A nearly flat bench, or mesa-like feature, 6 nmi long and 2 nmi wide, that has a smooth, snow-covered surface but has rock outcroppings along its steep sides.
The feature stands at the north side of the Kelley Massif, to which it appears to be joined, along the south side of the upper Clifford Glacier.
Mapped by USGS in 1974.
Named by US-ACAN for Richard L. Reynolds, geologist with the USGS Lassiter Coast geologic and mapping party in 1970-71.

===Temnikow Nunataks===
.
A rather scattered group of low rock outcroppings over an area of about 6 nmi, located at the east margin of Dyer Plateau and 5 nmi west of Kelley Massif.

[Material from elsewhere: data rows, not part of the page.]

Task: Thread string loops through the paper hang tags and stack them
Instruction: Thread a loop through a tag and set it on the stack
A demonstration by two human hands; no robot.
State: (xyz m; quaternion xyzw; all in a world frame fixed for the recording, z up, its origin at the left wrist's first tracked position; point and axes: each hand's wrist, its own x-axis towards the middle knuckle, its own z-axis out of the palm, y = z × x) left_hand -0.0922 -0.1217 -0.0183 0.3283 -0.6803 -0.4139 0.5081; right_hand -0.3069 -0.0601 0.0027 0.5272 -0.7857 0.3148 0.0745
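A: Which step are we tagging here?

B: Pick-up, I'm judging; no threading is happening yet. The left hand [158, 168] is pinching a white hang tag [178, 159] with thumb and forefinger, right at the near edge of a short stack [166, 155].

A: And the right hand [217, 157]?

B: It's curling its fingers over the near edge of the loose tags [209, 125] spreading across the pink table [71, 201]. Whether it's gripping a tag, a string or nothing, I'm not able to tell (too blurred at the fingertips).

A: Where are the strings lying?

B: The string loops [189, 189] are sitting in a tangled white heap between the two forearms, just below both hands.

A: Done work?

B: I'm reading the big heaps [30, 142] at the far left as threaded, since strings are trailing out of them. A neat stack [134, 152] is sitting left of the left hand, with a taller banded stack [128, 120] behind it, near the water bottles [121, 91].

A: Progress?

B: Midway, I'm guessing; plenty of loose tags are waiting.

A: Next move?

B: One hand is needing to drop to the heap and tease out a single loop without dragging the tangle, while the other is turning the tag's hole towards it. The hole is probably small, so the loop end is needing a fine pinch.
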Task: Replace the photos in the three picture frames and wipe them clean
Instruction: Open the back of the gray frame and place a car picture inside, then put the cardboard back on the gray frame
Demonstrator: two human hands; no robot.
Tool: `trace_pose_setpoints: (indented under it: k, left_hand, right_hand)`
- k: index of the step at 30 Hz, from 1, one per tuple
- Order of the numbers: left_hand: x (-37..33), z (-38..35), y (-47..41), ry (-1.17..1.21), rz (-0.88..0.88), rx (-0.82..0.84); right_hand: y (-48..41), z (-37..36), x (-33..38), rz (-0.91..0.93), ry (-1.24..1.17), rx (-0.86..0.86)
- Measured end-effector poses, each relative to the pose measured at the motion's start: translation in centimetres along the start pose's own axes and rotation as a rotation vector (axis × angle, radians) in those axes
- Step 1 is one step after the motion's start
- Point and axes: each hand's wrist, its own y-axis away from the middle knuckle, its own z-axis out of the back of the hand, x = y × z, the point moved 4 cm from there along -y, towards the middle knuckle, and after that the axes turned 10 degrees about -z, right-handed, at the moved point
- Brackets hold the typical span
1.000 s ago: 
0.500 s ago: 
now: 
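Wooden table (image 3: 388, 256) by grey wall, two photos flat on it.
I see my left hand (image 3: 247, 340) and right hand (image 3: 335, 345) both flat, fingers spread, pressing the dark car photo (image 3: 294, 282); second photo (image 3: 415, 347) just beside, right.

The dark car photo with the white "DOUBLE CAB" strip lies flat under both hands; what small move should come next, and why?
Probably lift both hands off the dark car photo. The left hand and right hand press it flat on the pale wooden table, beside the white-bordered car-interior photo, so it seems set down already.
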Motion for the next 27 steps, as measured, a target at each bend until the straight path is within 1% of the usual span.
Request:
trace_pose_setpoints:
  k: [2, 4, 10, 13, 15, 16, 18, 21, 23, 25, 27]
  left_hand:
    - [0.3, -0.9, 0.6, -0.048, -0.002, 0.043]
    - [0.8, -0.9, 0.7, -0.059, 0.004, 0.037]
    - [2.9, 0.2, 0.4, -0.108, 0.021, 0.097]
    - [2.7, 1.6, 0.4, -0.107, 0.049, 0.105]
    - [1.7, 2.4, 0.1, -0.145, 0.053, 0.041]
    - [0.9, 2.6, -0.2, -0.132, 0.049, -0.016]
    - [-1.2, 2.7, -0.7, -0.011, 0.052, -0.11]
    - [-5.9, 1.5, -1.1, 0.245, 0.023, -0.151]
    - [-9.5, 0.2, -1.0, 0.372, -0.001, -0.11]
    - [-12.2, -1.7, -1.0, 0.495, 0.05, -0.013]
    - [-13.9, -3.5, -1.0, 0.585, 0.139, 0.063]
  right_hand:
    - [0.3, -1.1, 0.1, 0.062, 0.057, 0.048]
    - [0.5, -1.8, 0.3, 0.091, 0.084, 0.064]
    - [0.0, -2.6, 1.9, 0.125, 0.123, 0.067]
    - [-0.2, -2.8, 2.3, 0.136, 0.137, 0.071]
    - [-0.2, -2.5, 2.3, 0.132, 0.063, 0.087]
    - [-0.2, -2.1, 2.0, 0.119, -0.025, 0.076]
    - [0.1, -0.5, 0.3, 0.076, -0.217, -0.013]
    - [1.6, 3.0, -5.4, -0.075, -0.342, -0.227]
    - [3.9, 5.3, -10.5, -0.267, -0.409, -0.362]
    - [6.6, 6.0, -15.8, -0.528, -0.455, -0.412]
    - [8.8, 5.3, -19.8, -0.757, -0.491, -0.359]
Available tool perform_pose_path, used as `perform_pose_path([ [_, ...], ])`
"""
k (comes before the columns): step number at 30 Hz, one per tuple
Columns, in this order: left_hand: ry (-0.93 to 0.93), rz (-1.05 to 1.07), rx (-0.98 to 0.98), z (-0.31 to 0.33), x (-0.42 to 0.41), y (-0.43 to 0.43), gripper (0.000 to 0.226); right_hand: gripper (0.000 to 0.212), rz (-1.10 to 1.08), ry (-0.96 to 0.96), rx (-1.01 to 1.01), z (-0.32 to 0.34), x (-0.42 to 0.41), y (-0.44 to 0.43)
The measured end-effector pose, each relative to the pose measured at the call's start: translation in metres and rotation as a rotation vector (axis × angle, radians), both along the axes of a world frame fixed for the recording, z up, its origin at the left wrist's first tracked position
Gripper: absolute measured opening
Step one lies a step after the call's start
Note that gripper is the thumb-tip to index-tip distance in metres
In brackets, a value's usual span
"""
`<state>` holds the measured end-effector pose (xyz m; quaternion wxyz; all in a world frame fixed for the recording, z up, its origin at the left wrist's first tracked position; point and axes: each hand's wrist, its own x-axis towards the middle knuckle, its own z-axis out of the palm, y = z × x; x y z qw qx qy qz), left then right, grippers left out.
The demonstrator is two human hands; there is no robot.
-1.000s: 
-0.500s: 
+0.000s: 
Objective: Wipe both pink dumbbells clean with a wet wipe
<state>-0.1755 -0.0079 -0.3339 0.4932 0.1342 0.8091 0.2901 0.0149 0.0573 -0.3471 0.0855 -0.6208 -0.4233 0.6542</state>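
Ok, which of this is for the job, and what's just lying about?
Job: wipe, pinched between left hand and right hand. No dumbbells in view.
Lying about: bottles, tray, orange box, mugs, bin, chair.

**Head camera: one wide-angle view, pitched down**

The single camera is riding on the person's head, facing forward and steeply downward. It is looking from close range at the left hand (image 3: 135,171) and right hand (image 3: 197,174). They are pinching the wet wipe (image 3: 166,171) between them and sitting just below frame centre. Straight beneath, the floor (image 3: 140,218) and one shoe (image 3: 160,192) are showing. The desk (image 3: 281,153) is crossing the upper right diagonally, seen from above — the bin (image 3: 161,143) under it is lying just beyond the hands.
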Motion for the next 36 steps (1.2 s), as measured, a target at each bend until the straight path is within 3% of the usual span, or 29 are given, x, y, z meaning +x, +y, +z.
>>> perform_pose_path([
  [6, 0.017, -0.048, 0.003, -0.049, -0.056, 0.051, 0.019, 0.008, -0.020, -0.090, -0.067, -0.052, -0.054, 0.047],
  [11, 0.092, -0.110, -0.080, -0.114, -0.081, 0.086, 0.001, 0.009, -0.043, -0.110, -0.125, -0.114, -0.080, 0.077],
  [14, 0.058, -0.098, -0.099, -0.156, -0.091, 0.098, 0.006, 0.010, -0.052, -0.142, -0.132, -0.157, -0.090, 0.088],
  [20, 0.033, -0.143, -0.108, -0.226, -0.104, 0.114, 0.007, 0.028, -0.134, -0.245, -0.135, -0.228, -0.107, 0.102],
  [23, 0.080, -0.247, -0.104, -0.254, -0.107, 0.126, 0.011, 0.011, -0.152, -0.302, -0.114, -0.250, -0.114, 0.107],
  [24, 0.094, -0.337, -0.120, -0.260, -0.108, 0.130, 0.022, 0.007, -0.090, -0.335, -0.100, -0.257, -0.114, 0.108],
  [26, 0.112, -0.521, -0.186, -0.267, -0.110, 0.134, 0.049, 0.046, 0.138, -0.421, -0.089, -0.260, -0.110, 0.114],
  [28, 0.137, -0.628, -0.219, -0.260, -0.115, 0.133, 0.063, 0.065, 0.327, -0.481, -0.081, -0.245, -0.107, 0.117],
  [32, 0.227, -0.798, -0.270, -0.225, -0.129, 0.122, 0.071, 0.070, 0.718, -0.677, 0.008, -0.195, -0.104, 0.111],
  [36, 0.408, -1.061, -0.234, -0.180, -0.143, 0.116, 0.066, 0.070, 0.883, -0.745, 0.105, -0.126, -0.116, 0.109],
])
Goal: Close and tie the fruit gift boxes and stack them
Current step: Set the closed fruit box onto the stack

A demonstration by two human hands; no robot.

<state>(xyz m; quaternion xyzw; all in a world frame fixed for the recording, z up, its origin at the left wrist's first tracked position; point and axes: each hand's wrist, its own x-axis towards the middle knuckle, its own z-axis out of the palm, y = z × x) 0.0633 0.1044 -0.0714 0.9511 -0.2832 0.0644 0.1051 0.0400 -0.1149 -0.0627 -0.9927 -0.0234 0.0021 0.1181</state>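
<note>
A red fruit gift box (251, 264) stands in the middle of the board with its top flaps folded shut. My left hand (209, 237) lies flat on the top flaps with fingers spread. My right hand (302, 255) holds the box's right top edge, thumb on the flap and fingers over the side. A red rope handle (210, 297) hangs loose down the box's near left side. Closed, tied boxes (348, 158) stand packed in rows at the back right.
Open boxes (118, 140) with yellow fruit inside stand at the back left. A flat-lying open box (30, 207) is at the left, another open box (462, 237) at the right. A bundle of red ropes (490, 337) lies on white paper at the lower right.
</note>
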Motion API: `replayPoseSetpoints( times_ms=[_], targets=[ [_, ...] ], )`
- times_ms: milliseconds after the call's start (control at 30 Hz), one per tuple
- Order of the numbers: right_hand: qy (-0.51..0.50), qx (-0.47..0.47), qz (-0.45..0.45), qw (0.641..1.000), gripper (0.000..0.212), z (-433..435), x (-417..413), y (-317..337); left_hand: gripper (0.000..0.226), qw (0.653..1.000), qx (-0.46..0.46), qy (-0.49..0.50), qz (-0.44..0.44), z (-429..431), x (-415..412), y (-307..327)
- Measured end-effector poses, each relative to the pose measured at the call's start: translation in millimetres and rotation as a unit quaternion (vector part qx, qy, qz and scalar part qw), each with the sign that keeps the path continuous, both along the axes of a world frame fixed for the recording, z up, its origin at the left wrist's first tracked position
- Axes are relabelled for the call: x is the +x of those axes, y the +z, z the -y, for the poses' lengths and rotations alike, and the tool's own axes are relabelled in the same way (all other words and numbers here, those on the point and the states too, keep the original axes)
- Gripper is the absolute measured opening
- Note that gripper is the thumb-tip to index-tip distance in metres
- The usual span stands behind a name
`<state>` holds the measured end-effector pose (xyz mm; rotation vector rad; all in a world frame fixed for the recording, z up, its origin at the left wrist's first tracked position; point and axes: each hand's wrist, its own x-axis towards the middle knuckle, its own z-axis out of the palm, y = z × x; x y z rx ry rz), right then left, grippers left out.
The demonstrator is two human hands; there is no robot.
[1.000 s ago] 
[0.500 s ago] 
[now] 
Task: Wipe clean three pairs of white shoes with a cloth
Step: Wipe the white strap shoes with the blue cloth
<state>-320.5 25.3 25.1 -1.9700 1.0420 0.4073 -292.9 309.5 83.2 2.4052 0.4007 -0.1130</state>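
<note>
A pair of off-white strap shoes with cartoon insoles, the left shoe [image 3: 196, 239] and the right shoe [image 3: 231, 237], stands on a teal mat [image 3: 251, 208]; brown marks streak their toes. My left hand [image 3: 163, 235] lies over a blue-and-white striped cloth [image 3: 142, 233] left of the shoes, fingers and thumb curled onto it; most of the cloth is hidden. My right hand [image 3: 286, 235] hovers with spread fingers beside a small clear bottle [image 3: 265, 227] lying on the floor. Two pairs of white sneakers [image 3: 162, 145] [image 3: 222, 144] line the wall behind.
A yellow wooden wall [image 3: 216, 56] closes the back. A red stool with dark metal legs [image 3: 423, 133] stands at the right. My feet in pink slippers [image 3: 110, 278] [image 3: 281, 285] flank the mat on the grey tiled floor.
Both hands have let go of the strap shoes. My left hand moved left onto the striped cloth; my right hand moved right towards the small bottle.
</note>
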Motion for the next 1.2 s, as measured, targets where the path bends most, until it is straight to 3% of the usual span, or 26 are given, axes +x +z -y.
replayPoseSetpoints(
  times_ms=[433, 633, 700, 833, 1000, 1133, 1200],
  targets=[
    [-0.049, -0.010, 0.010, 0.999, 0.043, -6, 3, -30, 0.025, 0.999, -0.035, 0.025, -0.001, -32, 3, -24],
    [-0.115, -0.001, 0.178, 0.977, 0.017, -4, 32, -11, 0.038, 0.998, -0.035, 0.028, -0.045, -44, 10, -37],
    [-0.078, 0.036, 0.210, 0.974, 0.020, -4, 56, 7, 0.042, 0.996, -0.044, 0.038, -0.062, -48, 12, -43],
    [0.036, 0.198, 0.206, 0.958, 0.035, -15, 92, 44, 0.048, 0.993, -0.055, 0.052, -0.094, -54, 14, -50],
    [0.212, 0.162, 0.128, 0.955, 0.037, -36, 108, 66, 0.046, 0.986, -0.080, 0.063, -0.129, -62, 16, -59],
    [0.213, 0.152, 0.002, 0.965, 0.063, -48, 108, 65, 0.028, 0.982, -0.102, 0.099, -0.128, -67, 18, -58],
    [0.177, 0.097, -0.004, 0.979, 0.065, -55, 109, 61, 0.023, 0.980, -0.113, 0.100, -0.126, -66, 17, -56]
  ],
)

Mapped by the USGS in 1974.
Named by US-ACAN for Nicolas Temnikow, USARP biologist at Palmer Station in 1974.

===Daniels Hill===
.
A prominent solitary nunatak that rises above the ice in the eastern part of the Dyer Plateau, approximately 15 nmi west of the head of Clifford Glacier.
Mapped by USGS in 1974.
Named by US-ACAN for Robert Daniels, USARP biologist at Palmer Station, 1975.